If this qualifies me as a rocket scientist, I need to go speak to my boss about a raise.
Hope this helps or at least points you towards a possible solution for you as my answers may not be applicable with any additional context that was not shared in the post above.
Thanks for the reply. I think your process is better than mine, but still on the Monkey Science side of things, meaning a person is involved in the process and this isn't an educated process, just a monkey see-monkey click process. Seems like ePO having been around a number of years and being an enterprise level product would have a focus on patch certification processes.

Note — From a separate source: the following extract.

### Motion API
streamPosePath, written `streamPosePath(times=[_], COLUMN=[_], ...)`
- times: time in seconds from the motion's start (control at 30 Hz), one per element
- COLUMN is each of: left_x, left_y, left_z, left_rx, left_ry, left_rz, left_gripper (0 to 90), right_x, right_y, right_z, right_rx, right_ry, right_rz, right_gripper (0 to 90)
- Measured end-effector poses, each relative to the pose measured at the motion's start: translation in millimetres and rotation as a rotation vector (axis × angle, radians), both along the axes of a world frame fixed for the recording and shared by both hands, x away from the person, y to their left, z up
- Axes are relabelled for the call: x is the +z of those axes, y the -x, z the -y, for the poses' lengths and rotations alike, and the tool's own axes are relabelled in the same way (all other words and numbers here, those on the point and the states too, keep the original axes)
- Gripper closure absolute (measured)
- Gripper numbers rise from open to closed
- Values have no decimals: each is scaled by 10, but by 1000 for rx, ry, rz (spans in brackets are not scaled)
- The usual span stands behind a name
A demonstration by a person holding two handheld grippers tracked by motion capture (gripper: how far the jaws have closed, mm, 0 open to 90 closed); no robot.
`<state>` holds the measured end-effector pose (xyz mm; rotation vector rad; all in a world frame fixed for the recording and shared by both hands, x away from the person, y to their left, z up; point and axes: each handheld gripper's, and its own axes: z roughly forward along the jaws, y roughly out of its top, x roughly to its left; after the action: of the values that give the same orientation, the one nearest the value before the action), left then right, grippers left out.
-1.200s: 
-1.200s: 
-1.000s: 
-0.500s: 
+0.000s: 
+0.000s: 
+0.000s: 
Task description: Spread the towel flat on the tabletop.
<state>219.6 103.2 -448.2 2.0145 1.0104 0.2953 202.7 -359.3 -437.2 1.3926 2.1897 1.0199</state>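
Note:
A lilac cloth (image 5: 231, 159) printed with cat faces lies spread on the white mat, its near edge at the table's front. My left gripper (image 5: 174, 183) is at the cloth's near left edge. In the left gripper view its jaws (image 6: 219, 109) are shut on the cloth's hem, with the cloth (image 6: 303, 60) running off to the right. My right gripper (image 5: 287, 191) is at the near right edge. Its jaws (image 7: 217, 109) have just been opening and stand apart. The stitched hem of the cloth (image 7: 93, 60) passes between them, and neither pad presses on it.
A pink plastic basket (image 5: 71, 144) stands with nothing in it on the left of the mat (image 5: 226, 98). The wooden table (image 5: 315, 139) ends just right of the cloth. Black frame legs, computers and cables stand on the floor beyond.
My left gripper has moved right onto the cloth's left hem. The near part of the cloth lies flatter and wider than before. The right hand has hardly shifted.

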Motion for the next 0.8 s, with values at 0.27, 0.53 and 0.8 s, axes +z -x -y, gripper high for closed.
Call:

Alright, so after doing the monkey work, I'm now finding a crucial flaw:
I'm updating hosts between "minor" versions, example VSE 188.8.131.527 to 184.108.40.2065. To update hosts between minor versions an "update" task is used, not a "deployment" task. When using an update task, it updates the VSE to what is checked-in to the master repository "current" branch. (Correct me if I'm wrong or there's a way to update task to "evaluation" branch). Here-in lies the problem. I'm trying to qualify a piece of software checked-in to the "evaluation" branch. How do I go about updating 20-50 hosts to software checked-in to the evaluation branch?
If this were major versions, such as 8.7.0 to 8.8.0 a product deployment task could be used, which allows "evaluation" branch choices.
If I check-in the "evaluation" branch VSE to the "current" branch, I'm then forced to move the "current" branch to "previous" branch and then lose my "previous" branch version. The strategy of checking in evaluation software to a current branch, even if just for a moment, could cause any hosts that check in to accidentally be updated to the temporarily checked in "current" branch.
I could uninstall VSE and then force a script to re-install, but that's ridiculous to leave hosts without protection.
You can configure which branch each product uses for its updates as part of the agent policy - if you check the Updates tab on the General policy, you should see a dropbox for each product that allows you to select the branch to use.
Create a new policy and assign it to the machines that you want to use the Eval branch - that should do what you want it to.